In 1929 the collections from both expeditions were placed in the Asian Museum (now the Institute of Oriental Studies) in St. Petersburg and research was started by K. K. Flug assisted by A. S. Polyakov. However, Flug died in the Leningrad Blockade and Polyakov not much later, interrupting the research. It did not resume again until 1957 when a special team was formed under the direction of Professor L. N. Menshikov to catalogue the collection and publish the results. Partial catalogues were published at this time. Menshikov continues to work on the manuscripts and has published many articles. In addition I.I Chuguyevsky published on the non-Buddhist fragments. But until 1994 the majority of these documents had only been seen by those working on the collection at the Institute of Oriental Studies. With the publication in 1994 of the first two volumes of a multi-volume facsimile edition of the entire collection the manuscripts are, for the first time, accessible to scholars.
The publishers are Shanghai guji chubanshe (Shanghai Ancient Works Publishing House) who are also bringing out a facsimile edition of the Paris Dunhuang collection. Photographs of all the manuscripts and fragments have already been taken and several volumes are available.
The 365 scrolls (<1m in length) are stored in tubes and are in a stable condition. The fragments (from 30cm to 1m have been sorted into categories and are stored flat inside portfolios with about 100 fragments per portfolio. In addition there are about 2,000 smaller pieces which not have not been studied.
There has been collaboration between the conservators of the St. Petersburg and British Library collections since the extended visit of Dr Nadezhda Brovenko 1993. Mark Barnard, conservator at the British Library, visited the Institute in May 1994 funded by the Getty Grant Program with travel expenses provided by the British Council to set up a conservation programme for the Dunhuang manuscript Materials and equipment were supplied by the British Library and the Getty Grant Program. Conservation work has now started on the small uncatalogued fragments. At a later stage work will extend to the larger fragments and scrolls. It is hoped that the staffing levels will increase to enable the Institute of Oriental Studies to expand their conservation programmes.
In the same year an application from Professor Ken Seddon from Queen's University Belfast, Northern Ireland, with the British Library to the European Union body, INTAS (a fund to support scientists from the former Soviet Union) was successful. The money will be used to point a scientific archivist (half-time) carry out a conservation survey of the tenth century manuscripts, and a full time scientific conservator. The latter, with help of Professor Seddon, will establish modern scientific research unit in Petersburg to carry out spectroscopic analysis of documents identified by survey as most in need of future conservation. This project will link with ongoing research identifying early Chinese paper dyes being carried out at Queen's University by Professor Seddon and Peter Gibbs.

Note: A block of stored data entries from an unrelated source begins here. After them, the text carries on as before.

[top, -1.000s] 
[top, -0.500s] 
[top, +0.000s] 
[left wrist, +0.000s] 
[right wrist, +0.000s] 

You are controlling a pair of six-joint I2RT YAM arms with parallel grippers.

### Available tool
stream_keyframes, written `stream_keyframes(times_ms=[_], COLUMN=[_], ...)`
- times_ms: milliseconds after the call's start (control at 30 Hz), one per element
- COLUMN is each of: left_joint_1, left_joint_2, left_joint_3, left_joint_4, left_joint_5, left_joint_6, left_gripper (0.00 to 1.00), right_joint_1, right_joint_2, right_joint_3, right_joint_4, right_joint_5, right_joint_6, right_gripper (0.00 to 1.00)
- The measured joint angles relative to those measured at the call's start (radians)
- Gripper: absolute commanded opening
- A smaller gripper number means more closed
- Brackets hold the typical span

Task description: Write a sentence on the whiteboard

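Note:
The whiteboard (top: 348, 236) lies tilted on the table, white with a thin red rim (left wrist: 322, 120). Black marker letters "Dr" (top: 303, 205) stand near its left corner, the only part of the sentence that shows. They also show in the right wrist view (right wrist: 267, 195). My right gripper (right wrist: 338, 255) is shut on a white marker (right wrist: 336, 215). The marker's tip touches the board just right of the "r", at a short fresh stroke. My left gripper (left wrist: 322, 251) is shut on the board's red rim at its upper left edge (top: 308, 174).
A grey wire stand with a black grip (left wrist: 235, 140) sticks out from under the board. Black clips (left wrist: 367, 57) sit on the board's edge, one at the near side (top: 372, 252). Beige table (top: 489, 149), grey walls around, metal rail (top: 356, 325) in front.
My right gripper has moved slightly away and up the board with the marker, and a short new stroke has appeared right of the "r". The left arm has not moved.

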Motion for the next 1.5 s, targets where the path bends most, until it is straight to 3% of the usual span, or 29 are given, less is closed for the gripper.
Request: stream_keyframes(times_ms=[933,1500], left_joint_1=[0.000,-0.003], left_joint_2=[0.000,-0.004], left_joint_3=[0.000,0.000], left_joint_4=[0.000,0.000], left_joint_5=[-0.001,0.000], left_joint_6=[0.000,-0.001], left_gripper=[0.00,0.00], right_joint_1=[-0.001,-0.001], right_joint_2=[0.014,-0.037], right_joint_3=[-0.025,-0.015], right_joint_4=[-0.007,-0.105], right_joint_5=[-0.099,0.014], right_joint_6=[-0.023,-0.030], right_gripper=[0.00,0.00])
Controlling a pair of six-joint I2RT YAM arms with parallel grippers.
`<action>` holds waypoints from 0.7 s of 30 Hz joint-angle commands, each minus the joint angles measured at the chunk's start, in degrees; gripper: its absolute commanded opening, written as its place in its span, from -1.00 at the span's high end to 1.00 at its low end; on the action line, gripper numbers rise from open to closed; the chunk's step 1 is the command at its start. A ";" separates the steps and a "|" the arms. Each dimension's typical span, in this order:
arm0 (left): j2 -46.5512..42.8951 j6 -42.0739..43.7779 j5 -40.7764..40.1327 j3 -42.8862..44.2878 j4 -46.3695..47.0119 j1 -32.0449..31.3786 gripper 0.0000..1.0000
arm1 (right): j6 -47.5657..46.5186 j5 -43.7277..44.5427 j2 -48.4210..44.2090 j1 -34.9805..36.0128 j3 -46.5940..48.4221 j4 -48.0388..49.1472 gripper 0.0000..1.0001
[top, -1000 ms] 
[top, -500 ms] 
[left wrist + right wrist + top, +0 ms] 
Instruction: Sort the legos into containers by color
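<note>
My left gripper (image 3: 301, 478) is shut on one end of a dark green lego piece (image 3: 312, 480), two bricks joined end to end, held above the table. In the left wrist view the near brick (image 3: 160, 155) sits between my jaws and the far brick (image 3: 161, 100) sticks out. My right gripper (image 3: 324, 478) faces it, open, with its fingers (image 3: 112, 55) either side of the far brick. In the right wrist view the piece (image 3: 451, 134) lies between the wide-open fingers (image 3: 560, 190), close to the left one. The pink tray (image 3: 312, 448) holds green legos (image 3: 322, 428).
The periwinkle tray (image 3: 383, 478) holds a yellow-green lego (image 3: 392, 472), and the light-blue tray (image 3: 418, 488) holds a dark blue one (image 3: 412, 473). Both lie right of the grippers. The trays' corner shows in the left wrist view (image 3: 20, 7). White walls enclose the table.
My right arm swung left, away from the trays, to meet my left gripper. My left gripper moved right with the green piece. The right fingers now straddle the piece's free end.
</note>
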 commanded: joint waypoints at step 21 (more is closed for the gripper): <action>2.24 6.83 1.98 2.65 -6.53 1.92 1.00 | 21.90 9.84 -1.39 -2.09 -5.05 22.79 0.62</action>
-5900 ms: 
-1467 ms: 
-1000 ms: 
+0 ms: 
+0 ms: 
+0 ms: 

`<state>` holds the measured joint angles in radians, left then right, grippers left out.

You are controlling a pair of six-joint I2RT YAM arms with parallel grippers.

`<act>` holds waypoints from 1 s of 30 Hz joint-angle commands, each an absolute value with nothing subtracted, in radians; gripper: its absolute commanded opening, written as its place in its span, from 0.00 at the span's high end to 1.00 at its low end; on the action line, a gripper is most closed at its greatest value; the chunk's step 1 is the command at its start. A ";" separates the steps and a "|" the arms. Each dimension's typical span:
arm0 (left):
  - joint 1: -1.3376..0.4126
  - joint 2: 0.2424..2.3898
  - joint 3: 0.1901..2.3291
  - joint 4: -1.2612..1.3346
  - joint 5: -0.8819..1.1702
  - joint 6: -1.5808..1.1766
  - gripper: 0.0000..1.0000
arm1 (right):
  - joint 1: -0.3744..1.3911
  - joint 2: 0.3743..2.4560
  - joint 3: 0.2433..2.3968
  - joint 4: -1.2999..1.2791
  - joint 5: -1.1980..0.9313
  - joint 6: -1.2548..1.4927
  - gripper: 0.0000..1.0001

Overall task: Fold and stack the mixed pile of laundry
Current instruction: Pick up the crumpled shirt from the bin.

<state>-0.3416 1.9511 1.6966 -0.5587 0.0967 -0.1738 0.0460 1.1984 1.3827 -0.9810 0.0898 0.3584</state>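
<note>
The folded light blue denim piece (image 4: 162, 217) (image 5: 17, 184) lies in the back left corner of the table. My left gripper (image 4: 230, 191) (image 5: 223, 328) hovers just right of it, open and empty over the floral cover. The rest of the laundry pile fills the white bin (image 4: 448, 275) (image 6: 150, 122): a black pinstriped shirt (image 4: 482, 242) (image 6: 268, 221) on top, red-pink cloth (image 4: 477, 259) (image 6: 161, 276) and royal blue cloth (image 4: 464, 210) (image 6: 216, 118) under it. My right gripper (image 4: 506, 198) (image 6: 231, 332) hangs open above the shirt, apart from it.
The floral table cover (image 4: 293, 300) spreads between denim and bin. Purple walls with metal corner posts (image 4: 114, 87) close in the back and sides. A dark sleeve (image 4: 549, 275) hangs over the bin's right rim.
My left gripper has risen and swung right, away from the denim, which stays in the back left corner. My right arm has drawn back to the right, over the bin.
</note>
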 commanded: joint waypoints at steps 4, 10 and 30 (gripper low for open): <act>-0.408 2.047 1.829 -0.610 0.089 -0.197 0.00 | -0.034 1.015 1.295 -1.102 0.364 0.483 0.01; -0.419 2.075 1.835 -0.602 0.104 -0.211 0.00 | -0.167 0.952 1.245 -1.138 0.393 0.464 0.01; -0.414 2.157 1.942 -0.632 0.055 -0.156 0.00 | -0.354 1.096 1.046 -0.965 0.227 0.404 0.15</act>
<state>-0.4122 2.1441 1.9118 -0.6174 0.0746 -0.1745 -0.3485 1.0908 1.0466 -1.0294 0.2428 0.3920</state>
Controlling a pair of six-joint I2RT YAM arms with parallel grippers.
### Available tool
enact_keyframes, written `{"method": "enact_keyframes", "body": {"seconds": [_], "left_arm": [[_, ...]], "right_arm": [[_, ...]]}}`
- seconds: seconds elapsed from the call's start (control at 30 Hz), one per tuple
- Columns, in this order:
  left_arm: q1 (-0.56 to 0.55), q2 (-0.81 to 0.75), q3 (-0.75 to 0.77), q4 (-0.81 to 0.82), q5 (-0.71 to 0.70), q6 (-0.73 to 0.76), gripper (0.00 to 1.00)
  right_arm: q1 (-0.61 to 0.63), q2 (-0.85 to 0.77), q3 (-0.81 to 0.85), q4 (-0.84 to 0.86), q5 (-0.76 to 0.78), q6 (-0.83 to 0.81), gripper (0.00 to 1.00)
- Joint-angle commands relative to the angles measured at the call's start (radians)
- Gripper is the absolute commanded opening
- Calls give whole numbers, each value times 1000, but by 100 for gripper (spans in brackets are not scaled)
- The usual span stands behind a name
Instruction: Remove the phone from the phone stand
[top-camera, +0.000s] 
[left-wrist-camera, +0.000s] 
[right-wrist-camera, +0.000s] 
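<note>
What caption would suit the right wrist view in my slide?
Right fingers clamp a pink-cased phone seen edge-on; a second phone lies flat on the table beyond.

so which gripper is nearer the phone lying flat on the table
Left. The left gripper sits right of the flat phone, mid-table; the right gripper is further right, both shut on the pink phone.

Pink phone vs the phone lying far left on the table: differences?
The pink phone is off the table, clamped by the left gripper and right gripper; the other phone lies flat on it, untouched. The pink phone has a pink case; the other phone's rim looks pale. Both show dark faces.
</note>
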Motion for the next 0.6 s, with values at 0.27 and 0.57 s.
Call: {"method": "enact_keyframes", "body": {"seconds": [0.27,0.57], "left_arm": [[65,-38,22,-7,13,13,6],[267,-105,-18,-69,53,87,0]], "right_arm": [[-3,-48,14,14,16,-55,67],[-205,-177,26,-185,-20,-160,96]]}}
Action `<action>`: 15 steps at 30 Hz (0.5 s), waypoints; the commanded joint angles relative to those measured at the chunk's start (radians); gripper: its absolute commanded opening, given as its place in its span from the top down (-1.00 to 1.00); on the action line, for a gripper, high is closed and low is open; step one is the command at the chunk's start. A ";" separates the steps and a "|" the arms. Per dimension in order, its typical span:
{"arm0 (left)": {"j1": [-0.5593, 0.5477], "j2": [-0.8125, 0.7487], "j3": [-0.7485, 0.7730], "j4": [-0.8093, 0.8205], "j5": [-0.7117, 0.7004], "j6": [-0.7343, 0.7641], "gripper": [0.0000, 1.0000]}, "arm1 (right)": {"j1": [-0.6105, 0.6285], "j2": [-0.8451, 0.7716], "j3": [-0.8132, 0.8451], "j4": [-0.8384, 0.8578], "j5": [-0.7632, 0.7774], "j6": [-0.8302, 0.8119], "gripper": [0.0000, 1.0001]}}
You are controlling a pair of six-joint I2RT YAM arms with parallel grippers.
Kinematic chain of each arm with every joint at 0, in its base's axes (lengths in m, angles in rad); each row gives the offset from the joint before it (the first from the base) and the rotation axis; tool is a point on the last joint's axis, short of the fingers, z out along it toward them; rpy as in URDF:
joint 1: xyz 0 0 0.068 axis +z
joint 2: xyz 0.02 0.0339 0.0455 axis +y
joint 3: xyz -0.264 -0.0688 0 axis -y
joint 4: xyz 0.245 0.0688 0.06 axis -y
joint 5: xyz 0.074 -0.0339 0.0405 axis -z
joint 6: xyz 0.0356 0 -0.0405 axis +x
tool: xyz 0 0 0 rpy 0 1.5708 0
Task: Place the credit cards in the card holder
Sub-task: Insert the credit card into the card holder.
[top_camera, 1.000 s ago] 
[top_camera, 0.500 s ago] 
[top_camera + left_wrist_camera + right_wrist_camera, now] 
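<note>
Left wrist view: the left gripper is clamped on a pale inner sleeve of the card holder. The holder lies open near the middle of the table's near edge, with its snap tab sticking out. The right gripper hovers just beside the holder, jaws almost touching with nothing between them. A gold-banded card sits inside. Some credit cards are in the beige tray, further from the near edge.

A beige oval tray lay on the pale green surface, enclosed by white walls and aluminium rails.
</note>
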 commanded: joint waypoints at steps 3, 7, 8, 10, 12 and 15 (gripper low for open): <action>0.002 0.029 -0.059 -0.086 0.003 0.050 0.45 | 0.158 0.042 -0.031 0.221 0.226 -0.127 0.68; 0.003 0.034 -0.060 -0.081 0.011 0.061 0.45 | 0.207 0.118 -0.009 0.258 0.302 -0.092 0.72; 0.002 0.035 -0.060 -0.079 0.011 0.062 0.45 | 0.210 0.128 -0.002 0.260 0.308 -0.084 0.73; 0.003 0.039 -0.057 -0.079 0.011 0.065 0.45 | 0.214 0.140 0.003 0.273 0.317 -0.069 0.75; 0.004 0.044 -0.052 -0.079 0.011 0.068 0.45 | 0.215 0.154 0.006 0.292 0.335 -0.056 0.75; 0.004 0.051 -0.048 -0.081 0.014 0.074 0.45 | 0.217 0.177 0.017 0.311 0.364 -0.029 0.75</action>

It is hoped that this one-year grant will act as seed-funding for a long-term co-operative conservation project. During another visit to the Institute in September 1994, Mark Barnard discussed the terms of the agreement and future work Programmes.
The information from the conservation survey will be added to the database in London. A database will then be set up in St Petersburg.
Bibliography and Notes
Information for this article was obtained from L. I. Tchuguevskogo, Kitaiskie Dokumenti iz Dun'khuna, Vipusk I, (Chinese Documents from Dunhuang, Part 1, Facsimile text, translation from the Chinese with notes and commentary by L. 1. Tchuguevskogo), Moscow 1983. The following numbers refer to the bibliography in this work (pp.275–299).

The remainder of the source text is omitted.